* Problem to work on *
Please take the records that follow and repeat exactly the lines starting with the line with "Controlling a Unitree" and going on through the line with "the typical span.".

* Data for this task *
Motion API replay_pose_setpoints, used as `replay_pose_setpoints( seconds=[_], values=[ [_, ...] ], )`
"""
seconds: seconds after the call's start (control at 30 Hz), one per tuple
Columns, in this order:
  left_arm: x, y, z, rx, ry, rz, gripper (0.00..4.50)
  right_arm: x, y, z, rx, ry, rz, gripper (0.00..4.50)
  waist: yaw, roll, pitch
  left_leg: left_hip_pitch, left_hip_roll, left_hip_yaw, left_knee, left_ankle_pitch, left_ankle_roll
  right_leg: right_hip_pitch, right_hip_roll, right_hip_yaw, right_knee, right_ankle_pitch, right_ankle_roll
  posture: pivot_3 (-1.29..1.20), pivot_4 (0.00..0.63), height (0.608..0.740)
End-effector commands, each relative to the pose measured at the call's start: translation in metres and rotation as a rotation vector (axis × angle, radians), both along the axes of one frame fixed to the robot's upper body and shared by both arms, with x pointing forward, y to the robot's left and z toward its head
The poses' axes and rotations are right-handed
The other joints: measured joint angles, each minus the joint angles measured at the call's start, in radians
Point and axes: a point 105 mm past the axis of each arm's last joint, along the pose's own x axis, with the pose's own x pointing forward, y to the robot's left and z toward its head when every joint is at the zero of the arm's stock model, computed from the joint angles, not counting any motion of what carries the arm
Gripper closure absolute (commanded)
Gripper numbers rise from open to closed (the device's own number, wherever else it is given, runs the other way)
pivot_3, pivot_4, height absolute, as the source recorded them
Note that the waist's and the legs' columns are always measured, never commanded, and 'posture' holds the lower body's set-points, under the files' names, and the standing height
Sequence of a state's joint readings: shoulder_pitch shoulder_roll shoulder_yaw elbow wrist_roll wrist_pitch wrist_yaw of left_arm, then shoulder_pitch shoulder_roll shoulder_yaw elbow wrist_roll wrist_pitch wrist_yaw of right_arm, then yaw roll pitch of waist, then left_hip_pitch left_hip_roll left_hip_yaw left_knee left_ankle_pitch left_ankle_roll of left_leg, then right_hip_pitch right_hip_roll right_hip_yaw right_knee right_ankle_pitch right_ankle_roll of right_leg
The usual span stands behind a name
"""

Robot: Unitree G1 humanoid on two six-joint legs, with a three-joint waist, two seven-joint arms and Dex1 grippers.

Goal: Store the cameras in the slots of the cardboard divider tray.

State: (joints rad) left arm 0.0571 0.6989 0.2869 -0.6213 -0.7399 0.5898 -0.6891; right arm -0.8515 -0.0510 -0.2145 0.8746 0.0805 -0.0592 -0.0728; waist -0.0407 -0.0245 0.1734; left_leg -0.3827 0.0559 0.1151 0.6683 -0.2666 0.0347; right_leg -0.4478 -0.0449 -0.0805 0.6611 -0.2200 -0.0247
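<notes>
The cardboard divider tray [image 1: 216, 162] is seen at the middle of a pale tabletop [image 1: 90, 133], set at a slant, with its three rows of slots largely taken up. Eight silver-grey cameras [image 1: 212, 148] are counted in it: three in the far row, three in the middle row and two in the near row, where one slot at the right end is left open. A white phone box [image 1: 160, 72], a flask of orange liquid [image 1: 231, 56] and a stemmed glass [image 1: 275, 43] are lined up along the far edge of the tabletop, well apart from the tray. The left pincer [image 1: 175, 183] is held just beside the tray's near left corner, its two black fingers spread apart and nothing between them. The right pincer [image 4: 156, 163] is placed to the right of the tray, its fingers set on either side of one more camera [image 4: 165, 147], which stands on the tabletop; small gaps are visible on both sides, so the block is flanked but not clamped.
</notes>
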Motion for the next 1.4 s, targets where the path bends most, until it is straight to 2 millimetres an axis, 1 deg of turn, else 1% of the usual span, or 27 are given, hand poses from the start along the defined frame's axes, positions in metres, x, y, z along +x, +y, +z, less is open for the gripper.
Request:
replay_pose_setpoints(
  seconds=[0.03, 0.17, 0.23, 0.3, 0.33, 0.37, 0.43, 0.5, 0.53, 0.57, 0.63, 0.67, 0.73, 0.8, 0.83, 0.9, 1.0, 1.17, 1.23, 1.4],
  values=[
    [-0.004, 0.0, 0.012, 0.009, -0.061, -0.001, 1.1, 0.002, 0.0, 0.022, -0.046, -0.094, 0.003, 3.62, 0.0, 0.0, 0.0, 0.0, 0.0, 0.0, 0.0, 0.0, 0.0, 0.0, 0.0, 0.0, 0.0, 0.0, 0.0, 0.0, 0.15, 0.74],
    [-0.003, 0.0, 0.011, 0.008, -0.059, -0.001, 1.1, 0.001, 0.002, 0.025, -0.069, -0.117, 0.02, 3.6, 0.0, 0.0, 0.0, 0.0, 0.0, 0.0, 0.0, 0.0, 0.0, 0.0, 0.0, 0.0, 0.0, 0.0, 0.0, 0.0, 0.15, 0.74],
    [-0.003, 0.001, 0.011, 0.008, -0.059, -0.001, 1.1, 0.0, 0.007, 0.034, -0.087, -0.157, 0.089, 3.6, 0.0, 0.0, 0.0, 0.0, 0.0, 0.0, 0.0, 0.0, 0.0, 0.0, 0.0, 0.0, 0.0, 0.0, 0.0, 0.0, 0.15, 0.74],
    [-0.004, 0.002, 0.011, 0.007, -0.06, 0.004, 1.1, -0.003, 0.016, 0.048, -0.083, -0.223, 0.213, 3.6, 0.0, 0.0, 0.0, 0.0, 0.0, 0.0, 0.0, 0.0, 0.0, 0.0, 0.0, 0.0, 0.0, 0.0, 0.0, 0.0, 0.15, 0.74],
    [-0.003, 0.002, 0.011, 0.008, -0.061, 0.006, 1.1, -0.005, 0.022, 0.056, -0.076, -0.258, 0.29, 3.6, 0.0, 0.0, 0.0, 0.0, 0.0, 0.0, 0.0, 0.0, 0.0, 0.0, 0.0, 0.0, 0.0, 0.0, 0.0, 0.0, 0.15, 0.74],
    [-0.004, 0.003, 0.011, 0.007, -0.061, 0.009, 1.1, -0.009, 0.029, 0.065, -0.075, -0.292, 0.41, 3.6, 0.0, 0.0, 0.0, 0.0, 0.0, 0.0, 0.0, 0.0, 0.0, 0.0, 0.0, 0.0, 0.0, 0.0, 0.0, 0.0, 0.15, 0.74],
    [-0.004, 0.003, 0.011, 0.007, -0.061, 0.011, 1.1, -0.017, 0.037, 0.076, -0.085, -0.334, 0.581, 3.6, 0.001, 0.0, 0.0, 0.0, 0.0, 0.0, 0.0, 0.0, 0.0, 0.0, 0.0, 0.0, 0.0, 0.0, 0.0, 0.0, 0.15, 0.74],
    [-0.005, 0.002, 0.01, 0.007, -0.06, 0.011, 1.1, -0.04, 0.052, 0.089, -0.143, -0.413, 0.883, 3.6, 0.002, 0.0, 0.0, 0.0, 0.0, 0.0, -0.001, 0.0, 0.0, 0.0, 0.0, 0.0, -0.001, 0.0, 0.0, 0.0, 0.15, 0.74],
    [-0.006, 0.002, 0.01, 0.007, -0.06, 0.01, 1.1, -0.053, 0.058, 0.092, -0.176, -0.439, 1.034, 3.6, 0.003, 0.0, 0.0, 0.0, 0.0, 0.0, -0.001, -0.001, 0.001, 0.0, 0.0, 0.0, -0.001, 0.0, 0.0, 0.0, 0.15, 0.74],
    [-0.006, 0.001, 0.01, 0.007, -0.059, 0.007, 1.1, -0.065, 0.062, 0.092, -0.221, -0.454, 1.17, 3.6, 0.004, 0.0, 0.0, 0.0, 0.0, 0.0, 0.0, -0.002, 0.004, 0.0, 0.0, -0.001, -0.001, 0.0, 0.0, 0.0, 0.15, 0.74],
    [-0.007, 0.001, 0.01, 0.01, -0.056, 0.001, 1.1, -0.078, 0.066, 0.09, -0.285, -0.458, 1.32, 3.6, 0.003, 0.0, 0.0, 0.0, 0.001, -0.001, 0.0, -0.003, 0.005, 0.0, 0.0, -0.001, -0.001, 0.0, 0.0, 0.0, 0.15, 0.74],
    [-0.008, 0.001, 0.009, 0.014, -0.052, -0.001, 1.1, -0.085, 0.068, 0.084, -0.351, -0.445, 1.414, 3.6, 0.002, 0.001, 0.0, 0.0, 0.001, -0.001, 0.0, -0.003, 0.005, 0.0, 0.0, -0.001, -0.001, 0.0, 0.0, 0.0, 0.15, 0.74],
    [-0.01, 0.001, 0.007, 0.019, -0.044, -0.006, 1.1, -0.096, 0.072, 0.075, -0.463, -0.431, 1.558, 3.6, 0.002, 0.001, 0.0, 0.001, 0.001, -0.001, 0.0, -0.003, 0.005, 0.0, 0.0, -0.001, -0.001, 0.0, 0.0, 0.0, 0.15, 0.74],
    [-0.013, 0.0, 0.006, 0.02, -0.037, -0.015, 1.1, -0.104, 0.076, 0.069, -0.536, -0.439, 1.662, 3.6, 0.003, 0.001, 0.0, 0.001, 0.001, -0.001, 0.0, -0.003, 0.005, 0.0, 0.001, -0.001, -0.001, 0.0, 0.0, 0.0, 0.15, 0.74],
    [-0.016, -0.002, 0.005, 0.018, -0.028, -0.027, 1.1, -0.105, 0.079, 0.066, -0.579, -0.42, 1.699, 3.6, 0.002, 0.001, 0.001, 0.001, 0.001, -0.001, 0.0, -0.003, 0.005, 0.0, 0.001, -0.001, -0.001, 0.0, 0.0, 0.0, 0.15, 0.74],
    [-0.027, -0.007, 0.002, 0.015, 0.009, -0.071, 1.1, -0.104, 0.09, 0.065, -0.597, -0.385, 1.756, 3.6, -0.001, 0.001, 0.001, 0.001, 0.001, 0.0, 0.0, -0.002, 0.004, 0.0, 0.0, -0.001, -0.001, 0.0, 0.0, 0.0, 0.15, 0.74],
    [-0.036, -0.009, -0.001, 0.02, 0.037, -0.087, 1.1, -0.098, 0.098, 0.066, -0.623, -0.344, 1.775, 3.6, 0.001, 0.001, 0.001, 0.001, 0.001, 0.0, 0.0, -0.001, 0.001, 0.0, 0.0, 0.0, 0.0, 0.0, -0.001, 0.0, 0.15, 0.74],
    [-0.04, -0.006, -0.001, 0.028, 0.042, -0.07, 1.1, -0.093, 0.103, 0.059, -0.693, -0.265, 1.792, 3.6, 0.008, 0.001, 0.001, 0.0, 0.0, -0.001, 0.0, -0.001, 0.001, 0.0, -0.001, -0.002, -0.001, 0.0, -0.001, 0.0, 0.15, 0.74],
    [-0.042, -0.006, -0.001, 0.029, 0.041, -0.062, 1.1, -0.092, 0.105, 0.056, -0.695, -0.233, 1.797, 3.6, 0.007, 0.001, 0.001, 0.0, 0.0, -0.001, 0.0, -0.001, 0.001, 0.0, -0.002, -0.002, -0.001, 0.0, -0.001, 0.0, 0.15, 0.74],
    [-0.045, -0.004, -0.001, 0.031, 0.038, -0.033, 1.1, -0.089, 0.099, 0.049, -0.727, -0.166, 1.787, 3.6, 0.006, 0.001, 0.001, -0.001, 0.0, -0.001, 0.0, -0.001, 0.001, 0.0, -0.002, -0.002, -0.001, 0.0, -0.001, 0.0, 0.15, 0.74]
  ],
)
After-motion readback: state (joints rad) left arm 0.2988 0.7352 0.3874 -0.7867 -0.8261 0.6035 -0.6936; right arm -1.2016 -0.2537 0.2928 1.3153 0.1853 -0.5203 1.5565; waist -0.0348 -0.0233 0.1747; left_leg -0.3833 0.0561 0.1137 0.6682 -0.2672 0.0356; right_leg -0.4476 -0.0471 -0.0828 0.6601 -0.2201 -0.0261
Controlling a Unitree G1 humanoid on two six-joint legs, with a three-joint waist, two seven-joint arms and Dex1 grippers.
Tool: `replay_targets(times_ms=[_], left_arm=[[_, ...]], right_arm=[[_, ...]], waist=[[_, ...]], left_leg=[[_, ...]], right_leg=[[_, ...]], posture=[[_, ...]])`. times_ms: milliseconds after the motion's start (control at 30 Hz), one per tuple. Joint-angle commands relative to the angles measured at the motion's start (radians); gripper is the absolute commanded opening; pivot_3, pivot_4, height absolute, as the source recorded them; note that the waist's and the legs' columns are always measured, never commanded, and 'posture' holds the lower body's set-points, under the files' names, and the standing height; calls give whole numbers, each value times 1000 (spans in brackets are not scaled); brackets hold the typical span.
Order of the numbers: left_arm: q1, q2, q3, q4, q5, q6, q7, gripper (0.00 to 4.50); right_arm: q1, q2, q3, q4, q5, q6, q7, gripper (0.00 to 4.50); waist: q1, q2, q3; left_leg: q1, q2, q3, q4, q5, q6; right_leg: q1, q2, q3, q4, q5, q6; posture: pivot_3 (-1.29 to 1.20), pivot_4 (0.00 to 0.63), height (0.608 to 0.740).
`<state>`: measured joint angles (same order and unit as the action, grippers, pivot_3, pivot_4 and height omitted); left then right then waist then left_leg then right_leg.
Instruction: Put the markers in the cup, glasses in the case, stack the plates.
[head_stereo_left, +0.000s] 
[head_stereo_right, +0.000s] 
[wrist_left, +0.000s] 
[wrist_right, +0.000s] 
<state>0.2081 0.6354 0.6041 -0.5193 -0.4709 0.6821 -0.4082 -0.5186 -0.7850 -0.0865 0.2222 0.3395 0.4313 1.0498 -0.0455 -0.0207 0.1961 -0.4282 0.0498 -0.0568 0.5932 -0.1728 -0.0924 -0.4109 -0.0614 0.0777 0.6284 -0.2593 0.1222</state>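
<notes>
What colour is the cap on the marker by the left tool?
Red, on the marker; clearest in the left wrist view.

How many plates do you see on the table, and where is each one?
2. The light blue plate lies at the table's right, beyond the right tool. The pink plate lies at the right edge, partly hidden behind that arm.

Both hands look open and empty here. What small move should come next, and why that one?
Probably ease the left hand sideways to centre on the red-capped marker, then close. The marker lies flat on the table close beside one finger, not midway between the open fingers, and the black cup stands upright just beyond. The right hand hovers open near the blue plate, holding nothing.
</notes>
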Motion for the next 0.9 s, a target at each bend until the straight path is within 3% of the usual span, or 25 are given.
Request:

* Result of the exercise *
Controlling a Unitree G1 humanoid on two six-joint legs, with a three-joint waist, two seven-joint arms and Dex1 grippers.
Tool: `replay_targets(times_ms=[_], left_arm=[[_, ...]], right_arm=[[_, ...]], waist=[[_, ...]], left_leg=[[_, ...]], right_leg=[[_, ...]], posture=[[_, ...]])`. times_ms: milliseconds after the motion's start (control at 30 Hz), one per tuple. Joint-angle commands relative to the angles measured at the motion's start (radians); gripper is the absolute commanded opening; pivot_3, pivot_4, height absolute, as the source recorded them; note that the waist's and the legs' columns are always measured, never commanded, and 'posture' holds the lower body's set-points, under the files' names, and the standing height; calls give whole numbers, each value times 1000 (spans in brackets are not scaled); brackets hold the typical span.

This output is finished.